Each line from the one containing "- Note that" to the final line of the listing below must be transcribed exactly; all others are left out.

== INFORMATION SHOWN

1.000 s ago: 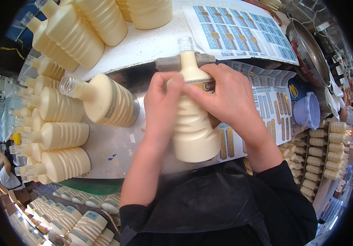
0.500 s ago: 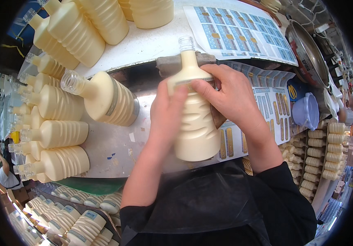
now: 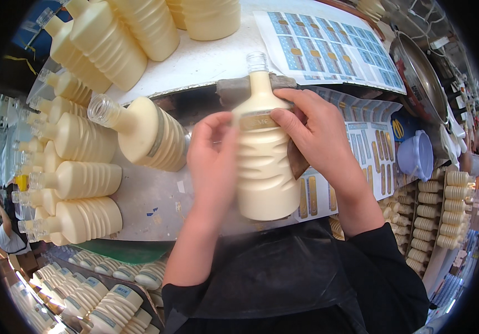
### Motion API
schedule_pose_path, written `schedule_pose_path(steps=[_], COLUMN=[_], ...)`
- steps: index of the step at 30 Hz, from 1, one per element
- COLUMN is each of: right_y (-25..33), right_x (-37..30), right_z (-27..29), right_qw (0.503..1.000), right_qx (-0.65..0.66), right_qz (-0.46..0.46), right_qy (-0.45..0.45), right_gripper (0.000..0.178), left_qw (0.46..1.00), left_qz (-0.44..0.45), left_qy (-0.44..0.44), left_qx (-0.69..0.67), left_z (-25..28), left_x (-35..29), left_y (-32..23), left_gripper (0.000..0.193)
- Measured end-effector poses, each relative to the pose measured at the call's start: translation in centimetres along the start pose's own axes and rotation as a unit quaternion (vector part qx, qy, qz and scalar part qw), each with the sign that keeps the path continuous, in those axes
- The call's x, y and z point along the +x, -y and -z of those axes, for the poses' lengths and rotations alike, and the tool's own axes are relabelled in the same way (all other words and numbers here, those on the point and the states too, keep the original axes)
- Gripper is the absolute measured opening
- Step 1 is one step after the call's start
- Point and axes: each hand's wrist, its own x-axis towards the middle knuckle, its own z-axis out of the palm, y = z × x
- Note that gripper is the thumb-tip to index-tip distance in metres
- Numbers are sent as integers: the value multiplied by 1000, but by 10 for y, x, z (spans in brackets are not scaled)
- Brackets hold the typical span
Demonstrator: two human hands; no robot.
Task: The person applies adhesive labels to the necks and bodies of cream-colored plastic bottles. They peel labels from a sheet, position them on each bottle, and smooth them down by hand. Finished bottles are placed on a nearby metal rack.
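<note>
A cream-coloured bottle [image 3: 267, 186] with a clear threaded neck and rippled sides lies tilted in front of me, its neck pointing away. A gold-brown label band [image 3: 256, 121] crosses its shoulder. My right hand [image 3: 320, 131] grips the bottle's right side, thumb pressed on the band's right end. Under that palm a brown flat piece [image 3: 296, 160] sticks out; its kind I cannot tell. Slightly blurred, my left hand [image 3: 211, 158] hovers at the bottle's left edge, fingers loosely curled and apart, nothing visible in them. Behind the neck lies a grey folded cloth [image 3: 231, 91].
Another cream bottle [image 3: 153, 133] stands close left, beside rows of lying bottles [image 3: 89, 181]. Printed label sheets [image 3: 323, 47] cover the white shelf [image 3: 206, 61]; more gold label strips [image 3: 384, 150] lie at right. A lilac bucket [image 3: 414, 156] and a metal pan [image 3: 423, 78] stand farther right.
My left hand has moved left off the bottle's shoulder, uncovering the label band. My right hand keeps its grip, and the bottle stays nearly in place.
</note>
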Motion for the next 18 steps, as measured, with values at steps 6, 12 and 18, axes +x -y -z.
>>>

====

EXERCISE ANSWER =
- Note that gripper is the thumb-tip to index-tip distance in metres
- Numbers are sent as integers: the value multiplied by 1000, but by 10 for y, x, z (spans in brackets are not scaled)
- Brackets hold the typical span
Demonstrator: two human hands; no robot.
Task: The person applies adhesive labels to the necks and bodies of cream-colored plastic bottles. They peel labels from a sheet, position them on each bottle, and smooth them down by hand. Finished bottles are placed on a nearby metal rack.
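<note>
A cream-coloured bottle [image 3: 267, 186] with a clear threaded neck and rippled sides lies tilted in front of me, its neck pointing away. A gold-brown label band [image 3: 256, 121] crosses its shoulder. My right hand [image 3: 320, 131] grips the bottle's right side, thumb pressed on the band's right end. Under that palm a brown flat piece [image 3: 296, 160] sticks out; its kind I cannot tell. Slightly blurred, my left hand [image 3: 211, 158] hovers at the bottle's left edge, fingers loosely curled and apart, nothing visible in them. Behind the neck lies a grey folded cloth [image 3: 231, 91].
Another cream bottle [image 3: 153, 133] stands close left, beside rows of lying bottles [image 3: 89, 181]. Printed label sheets [image 3: 323, 47] cover the white shelf [image 3: 206, 61]; more gold label strips [image 3: 384, 150] lie at right. A lilac bucket [image 3: 414, 156] and a metal pan [image 3: 423, 78] stand farther right.
My left hand has moved left off the bottle's shoulder, uncovering the label band. My right hand keeps its grip, and the bottle stays nearly in place.
</note>
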Motion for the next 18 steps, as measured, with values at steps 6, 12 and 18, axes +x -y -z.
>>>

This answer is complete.